「玲望が教えてくれたからだろ。ほんとに助かったよ」

「いいや。俺で力になれるなら」

「今度、礼するから。うまいもん奢るよ」

 今日の指導役のお礼は、一食ご飯を奢ることになっていた。

 一緒に外食というのは滅多にないので、瑞希も楽しみだった。

「じゃあラーメンがいい。大盛り、替え玉付きで」

「欲張りだなぁ」

 瑞希がくすっと笑うと、玲望も笑ってくれた。

 そのあとラッピングの時間になり、ここは女子が活躍していた。

 玲望は「俺は包むとしても素っ気なくなっちゃうから、かわいくできるならそのひとたちに任せたらいい」と任せてくれたのだ。

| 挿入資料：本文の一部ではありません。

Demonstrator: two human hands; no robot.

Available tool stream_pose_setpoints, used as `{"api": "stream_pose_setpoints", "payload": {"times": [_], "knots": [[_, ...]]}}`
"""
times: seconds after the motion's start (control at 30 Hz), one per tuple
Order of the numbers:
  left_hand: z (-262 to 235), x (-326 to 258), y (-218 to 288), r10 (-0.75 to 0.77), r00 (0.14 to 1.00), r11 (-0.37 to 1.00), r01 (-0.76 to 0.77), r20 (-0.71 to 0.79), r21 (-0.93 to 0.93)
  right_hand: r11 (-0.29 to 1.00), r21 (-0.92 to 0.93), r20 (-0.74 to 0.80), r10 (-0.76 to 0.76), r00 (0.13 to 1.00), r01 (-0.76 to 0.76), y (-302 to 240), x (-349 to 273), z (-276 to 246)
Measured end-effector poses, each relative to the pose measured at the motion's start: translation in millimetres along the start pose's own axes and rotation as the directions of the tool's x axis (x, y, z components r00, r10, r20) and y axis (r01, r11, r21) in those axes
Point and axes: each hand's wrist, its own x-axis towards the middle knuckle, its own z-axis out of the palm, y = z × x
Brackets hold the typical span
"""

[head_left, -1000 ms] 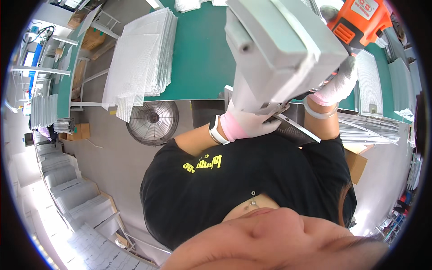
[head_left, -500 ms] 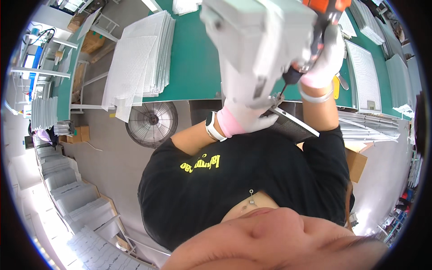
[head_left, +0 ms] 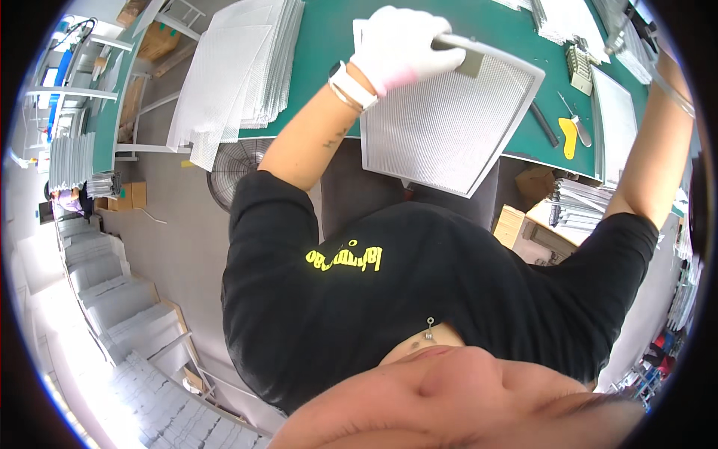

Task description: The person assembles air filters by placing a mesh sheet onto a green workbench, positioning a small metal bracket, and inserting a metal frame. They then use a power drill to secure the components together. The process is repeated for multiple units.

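My left hand (head_left: 404, 49), in a white glove with a pink cuff, is closed on the top edge of a mesh panel (head_left: 441, 123) with a pale metal frame. The panel is tilted and reaches over the near edge of the green table, its fine grid facing me. A small greyish-olive patch (head_left: 470, 63) shows just beside my fingers. Far off at the upper right, my right hand (head_left: 666, 49) is mostly cut off by the picture's rim. Its fingers are hidden, so what it holds cannot be made out.
A stack of white mesh sheets (head_left: 232, 71) overhangs the table (head_left: 329, 71) at left. Right of the panel lie a dark bar (head_left: 544, 123), a yellow tool (head_left: 568, 138) and a block of small parts (head_left: 579, 67). Below stand a floor fan (head_left: 233, 176) and cartons (head_left: 508, 224).
My right hand has moved away to the far upper right, and the power screwdriver it held is out of sight. The panel has been raised and turned so its mesh faces me.
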Motion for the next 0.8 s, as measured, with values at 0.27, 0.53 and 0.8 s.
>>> {"api": "stream_pose_setpoints", "payload": {"times": [0.27, 0.53, 0.8], "knots": [[-31, 15, 33, 0.094, 0.995, 0.987, -0.096, 0.023, 0.125, 0.959, -0.272, 0.493, 0.063, 0.868, 0.085, -21, -95, 5], [-78, -77, 49, 0.091, 0.981, 0.943, -0.14, 0.171, 0.303, 0.56, 0.011, 0.393, 0.76, 0.519, -0.828, -7, -239, -95], [-150, -365, -172, -0.718, 0.619, 0.593, 0.784, -0.318, 0.185, 0.518, 0.561, -0.553, 0.815, 0.173, -0.645, 31, -359, -241]]}}
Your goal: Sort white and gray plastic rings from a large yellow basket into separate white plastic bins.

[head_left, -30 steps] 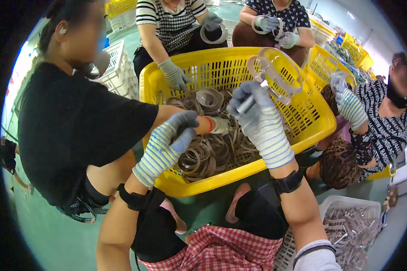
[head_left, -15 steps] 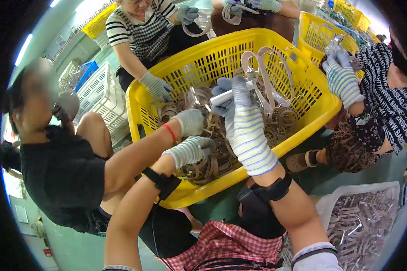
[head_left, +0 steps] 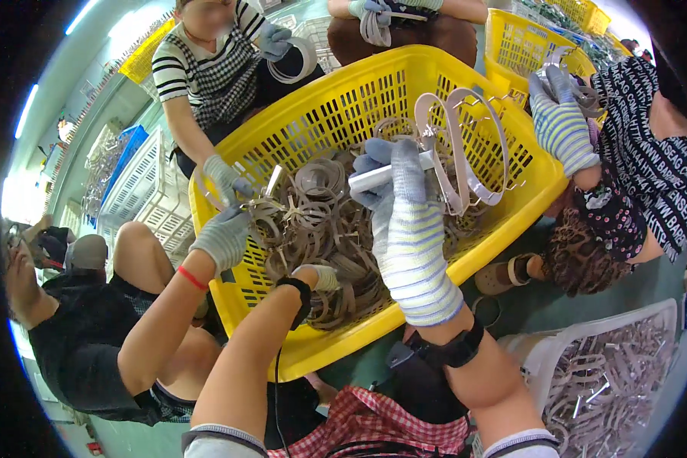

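Note:
My right hand (head_left: 404, 221), in a striped knit glove, is closed round a white flat bar (head_left: 370, 181) above the yellow basket (head_left: 336, 353). Just beyond its fingers stand pale, looped bands (head_left: 459, 156) with thin metal pins; whether they join the bar is hard to make out. My left hand (head_left: 327, 278), also gloved, reaches down into the basket among a heap of pale curled bands (head_left: 317, 179). Its fingers are hidden.
A co-worker's gloved hand (head_left: 225, 237) meets another person's glove (head_left: 225, 177) at the left rim. At the right, another co-worker's glove (head_left: 565, 126) holds metal pieces. A white crate (head_left: 553, 359) of loose metal-and-band parts stands lower right.
My left hand has gone lower into the heap, its fingers now out of sight. My right hand keeps the bar. The left co-worker's hand has moved from mid-basket to the left rim.

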The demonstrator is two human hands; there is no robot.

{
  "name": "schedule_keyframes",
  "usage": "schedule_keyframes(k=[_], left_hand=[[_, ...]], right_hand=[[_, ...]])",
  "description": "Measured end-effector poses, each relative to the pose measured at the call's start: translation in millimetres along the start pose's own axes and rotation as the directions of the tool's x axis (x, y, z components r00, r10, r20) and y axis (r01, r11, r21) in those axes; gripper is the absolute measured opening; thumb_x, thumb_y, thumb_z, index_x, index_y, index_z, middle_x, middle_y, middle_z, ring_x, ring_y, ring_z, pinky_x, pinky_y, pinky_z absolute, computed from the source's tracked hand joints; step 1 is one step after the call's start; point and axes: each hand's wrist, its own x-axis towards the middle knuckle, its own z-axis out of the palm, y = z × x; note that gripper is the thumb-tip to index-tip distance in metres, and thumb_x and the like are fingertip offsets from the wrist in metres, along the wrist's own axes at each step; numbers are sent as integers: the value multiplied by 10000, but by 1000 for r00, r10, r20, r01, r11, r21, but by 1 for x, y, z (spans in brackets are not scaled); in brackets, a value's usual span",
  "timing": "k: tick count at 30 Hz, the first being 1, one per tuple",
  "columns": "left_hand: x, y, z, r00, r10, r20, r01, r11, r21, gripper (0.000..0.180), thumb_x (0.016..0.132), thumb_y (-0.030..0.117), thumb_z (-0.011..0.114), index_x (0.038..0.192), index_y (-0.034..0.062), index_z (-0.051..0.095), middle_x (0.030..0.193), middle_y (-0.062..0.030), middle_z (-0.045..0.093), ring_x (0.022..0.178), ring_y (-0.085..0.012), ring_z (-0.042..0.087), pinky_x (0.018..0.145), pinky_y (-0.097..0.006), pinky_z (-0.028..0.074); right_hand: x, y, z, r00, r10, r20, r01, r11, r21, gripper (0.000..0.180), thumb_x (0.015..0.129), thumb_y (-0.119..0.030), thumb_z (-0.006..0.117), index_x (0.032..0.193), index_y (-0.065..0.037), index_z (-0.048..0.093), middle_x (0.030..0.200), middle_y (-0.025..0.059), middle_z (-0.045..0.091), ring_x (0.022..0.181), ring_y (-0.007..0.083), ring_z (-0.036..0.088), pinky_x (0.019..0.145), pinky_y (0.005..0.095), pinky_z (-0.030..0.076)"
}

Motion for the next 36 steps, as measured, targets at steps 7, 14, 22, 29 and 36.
schedule_keyframes(k=[7,14,22,29,36], left_hand=[[60,22,-85,968,-115,-224,-20,852,-524,444,942,147,425,1383,112,397,1406,-55,421,1245,-196,436,1056,-359,322],[62,2,-112,849,-268,-455,-187,654,-733,515,908,96,473,1407,127,350,1352,-74,459,1188,-180,467,1002,-331,360],[41,1,-132,665,-481,-571,-443,361,-820,620,869,38,529,1434,145,296,1290,-96,502,1122,-161,503,942,-299,404],[-110,69,-257,615,-698,-368,-665,-208,-717,742,862,20,562,1471,32,137,1406,-84,355,1194,-181,425,1014,-288,353],[-213,129,-259,250,-832,-495,-755,152,-637,831,792,-65,527,1484,63,86,1383,-86,378,1162,-173,480,963,-296,406]], right_hand=[[16,2,-23,998,-60,-36,56,991,-121,443,907,-442,551,1088,-39,578,992,59,602,875,127,587,776,284,502],[17,8,-19,997,-75,-13,69,966,-248,462,908,-447,544,1069,-16,589,955,62,604,878,128,589,777,289,497],[28,33,-13,999,-24,-35,14,960,-280,469,880,-452,584,1069,-24,616,930,57,615,861,131,588,792,285,493],[35,29,-36,992,-97,-76,56,904,-425,376,878,-383,609,1031,-41,636,904,36,619,842,122,585,754,282,477],[34,61,-58,843,-265,467,520,184,-834,353,949,-247,462,1247,-63,506,1142,156,589,1079,284,553,936,377,432]])
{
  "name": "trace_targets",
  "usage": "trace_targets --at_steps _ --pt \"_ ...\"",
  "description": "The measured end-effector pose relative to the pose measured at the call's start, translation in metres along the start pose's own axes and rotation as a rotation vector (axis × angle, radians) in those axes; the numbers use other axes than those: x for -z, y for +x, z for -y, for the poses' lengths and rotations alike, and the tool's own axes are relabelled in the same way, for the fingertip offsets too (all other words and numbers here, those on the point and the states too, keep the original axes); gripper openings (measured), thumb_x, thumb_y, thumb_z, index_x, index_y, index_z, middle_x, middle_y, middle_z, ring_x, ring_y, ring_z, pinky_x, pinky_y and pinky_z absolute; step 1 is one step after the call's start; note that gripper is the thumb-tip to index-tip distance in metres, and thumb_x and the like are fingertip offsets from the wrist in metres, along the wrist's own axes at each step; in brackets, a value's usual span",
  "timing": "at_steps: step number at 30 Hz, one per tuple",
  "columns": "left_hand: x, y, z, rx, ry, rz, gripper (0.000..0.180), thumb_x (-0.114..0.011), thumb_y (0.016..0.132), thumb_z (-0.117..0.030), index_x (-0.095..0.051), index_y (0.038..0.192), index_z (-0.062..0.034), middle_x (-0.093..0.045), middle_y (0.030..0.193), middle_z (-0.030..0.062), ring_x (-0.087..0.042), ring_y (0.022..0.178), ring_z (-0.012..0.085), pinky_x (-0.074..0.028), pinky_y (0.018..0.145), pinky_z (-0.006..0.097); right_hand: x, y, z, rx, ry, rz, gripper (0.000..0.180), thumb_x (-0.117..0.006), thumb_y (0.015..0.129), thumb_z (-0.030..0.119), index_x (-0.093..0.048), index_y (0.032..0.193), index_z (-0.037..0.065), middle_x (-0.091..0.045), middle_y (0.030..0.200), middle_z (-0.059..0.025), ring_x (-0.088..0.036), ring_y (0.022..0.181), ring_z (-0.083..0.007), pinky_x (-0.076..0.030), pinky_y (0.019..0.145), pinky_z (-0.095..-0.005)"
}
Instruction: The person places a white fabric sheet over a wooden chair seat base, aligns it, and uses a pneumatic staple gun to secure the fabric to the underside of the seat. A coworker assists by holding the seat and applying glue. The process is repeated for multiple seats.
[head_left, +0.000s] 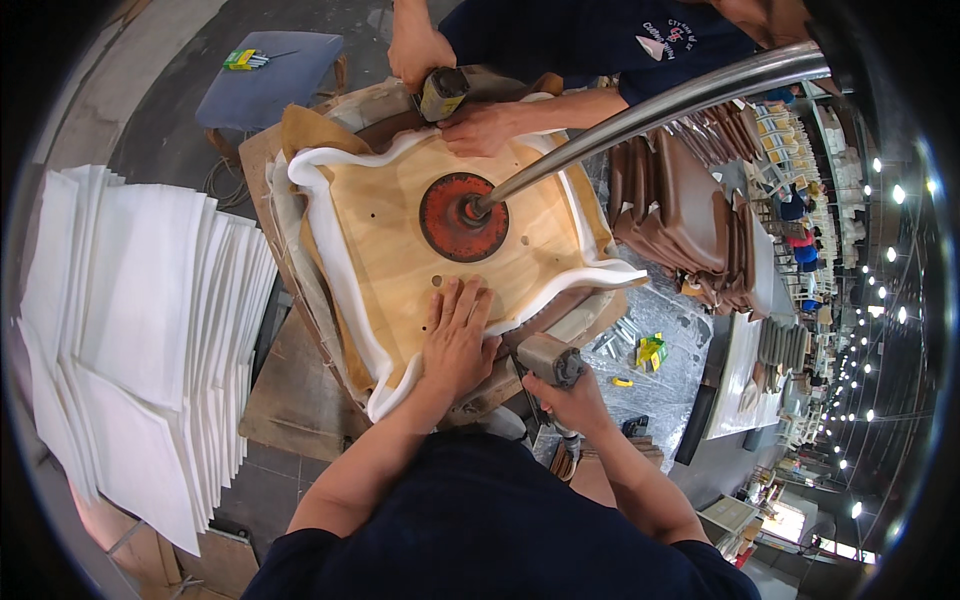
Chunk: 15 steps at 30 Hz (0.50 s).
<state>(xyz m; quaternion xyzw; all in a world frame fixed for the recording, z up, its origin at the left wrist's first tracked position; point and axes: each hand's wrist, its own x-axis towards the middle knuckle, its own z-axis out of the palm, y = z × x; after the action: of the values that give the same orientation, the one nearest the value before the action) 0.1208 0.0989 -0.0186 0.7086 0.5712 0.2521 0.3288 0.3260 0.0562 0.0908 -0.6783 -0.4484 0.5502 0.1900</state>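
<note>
My left hand lies flat with fingers stretched on a plywood seat panel, near its front edge. White padding and tan-brown cover material stick out around the panel. A red round disc at the foot of a steel rod rests on the panel's middle. My right hand is wrapped round the handle of a staple gun, its head beside the panel's front right edge. Whether the gun touches the cover, I cannot tell.
Across from me, a co-worker's hand holds another staple gun; their other hand presses the panel. White padding sheets are stacked left, brown covered cushions right. A yellow-green packet lies on the plastic-covered surface.
</note>
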Motion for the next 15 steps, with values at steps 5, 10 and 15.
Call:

 女子たちはきゃっきゃと明るい様子でかわいい袋に焼き菓子を入れて、口を閉じていく。

 シールを使ったり、リボンをかけたり……。

 そうなってみると、ただ作った剥き出しの状態から立派な商品の見た目になった。

 瑞希は感心してしまう。

 バレンタインなどにこういうものは見るけれど、実際に制作されているところを見るのは初めてだったのだ。

 女子ってすごいんだな。

 改めて感心した。

「さ、じゃあ片付けをしよう」

 大体終わったとおぼしきところで瑞希は、ぱん、と手を叩いた。

 とはいえ、用具などの洗いものや片付けはオーブンで焼いているときにおこなっていたので、片付けるといってももうその場を整えるくらいしかない。

 だからすぐに終わってしまった。

「お疲れ! 本番はもっと頑張ろうな」

「はい!」

 それで締めになった。

 わいわいと明るい声が溢れて、部員たちは帰っていく。